(INSTRUCTIONS TO FOLLOW):
The data below holds the lines to copy: everything from the line containing "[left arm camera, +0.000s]" to the line containing "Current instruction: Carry", both ends included, set down exactly.

• • •

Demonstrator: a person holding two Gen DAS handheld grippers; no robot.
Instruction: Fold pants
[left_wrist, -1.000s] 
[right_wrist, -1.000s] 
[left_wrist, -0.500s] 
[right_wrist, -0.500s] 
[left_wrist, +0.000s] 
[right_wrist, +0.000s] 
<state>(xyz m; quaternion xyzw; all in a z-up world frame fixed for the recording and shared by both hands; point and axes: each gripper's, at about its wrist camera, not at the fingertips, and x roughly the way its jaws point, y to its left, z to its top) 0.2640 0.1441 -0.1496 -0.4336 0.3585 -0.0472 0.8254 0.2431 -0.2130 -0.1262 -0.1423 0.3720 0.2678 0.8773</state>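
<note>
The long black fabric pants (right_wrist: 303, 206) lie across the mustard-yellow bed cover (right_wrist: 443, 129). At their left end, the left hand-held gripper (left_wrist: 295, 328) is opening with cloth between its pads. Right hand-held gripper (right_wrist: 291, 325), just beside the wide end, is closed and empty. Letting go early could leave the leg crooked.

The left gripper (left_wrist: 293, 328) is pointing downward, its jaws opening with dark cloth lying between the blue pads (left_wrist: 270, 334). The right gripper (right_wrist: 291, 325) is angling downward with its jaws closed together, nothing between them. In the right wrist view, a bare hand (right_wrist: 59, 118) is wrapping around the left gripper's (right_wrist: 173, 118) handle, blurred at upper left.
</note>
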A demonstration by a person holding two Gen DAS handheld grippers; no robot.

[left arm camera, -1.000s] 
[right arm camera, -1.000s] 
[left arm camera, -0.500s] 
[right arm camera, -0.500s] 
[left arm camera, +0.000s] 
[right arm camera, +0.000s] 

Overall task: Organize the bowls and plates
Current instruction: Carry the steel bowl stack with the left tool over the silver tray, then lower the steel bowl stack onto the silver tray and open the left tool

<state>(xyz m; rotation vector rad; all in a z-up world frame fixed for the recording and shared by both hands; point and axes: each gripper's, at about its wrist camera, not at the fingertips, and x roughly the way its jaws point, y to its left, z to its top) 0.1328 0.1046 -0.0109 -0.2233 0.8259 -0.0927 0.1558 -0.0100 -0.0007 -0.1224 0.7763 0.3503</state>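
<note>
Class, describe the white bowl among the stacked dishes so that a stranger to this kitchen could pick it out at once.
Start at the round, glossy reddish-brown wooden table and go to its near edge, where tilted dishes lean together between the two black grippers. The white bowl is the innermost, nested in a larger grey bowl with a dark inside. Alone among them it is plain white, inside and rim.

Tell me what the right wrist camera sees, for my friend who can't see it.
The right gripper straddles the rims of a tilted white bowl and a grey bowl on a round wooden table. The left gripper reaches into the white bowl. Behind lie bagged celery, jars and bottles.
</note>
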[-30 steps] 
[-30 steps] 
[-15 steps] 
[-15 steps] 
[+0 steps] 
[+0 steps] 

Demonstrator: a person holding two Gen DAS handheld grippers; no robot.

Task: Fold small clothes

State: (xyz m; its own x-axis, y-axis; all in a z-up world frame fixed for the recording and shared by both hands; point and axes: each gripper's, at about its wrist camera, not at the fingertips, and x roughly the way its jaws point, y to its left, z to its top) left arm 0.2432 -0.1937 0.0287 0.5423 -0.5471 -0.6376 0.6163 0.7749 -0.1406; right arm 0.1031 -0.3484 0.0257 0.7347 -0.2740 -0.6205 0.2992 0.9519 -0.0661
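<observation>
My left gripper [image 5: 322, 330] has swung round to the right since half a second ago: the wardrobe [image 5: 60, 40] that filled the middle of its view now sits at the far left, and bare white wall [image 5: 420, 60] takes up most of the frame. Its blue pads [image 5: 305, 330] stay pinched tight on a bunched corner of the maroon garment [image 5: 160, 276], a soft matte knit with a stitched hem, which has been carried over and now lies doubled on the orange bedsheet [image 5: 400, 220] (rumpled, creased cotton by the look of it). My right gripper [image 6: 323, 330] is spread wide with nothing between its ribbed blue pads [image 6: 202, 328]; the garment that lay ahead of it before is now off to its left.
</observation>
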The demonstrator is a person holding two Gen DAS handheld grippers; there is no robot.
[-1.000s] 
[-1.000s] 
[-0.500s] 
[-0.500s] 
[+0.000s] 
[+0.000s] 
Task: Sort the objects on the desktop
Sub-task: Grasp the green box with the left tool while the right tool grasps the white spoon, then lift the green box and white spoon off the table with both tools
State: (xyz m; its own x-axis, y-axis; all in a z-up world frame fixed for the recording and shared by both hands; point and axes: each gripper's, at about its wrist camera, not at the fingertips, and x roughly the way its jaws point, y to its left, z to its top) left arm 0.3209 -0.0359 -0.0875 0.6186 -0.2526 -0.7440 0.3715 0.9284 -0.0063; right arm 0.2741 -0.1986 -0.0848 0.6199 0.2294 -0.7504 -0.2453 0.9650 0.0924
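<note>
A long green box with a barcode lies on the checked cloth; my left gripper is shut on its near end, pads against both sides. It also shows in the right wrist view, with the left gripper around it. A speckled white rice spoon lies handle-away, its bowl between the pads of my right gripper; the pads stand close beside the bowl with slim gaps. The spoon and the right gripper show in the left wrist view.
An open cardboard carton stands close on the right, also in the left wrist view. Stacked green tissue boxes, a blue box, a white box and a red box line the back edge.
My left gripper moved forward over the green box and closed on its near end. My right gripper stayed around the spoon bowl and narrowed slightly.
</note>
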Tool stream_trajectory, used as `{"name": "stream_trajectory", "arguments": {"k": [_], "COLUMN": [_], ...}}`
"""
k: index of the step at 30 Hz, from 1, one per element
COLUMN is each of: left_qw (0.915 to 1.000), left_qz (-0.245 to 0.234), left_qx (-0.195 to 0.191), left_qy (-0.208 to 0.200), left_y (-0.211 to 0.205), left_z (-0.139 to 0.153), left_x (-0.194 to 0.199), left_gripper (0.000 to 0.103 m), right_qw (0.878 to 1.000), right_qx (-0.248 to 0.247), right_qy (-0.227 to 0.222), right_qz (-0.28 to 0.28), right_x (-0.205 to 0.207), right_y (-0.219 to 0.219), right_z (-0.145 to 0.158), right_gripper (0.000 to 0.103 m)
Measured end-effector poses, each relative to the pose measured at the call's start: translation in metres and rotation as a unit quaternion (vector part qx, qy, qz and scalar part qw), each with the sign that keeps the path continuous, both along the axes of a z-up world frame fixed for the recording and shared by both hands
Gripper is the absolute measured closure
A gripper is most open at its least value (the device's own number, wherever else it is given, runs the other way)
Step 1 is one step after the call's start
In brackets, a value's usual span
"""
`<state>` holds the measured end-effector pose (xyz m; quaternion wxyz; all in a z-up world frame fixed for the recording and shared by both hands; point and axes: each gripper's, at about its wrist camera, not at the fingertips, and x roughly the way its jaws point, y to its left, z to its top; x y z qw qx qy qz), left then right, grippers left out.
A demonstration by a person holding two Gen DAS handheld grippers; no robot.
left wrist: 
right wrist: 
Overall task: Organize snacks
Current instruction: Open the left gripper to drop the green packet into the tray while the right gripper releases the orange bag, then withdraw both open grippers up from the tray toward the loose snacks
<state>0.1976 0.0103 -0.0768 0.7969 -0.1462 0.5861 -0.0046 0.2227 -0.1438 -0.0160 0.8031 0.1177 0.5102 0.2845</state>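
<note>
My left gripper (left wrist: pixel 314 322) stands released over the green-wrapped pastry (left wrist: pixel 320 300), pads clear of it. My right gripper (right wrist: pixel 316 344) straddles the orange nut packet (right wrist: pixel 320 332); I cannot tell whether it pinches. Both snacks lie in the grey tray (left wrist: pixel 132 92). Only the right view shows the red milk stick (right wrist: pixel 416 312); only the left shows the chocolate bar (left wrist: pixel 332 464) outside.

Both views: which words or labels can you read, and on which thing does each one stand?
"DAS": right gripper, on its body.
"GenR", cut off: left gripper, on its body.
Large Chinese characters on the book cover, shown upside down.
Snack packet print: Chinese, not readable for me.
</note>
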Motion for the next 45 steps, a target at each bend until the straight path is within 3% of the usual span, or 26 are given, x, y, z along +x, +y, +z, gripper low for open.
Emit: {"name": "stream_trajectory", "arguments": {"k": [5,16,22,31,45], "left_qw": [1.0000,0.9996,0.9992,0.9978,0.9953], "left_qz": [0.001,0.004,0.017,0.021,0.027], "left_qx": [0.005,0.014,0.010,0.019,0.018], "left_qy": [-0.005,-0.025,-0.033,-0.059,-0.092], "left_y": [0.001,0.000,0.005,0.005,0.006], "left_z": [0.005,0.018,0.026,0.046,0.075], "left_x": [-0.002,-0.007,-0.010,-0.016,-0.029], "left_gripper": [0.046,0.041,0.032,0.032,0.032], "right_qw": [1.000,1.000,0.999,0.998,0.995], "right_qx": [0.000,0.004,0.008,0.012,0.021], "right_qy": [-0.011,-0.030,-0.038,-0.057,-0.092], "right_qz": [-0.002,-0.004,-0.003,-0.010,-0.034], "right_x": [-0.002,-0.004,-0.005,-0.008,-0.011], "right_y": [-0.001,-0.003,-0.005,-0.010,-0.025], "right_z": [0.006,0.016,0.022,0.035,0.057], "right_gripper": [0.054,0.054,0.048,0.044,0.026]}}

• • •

(ANSWER SPACE):
[left arm camera, +0.000s] 
[right arm camera, +0.000s] 

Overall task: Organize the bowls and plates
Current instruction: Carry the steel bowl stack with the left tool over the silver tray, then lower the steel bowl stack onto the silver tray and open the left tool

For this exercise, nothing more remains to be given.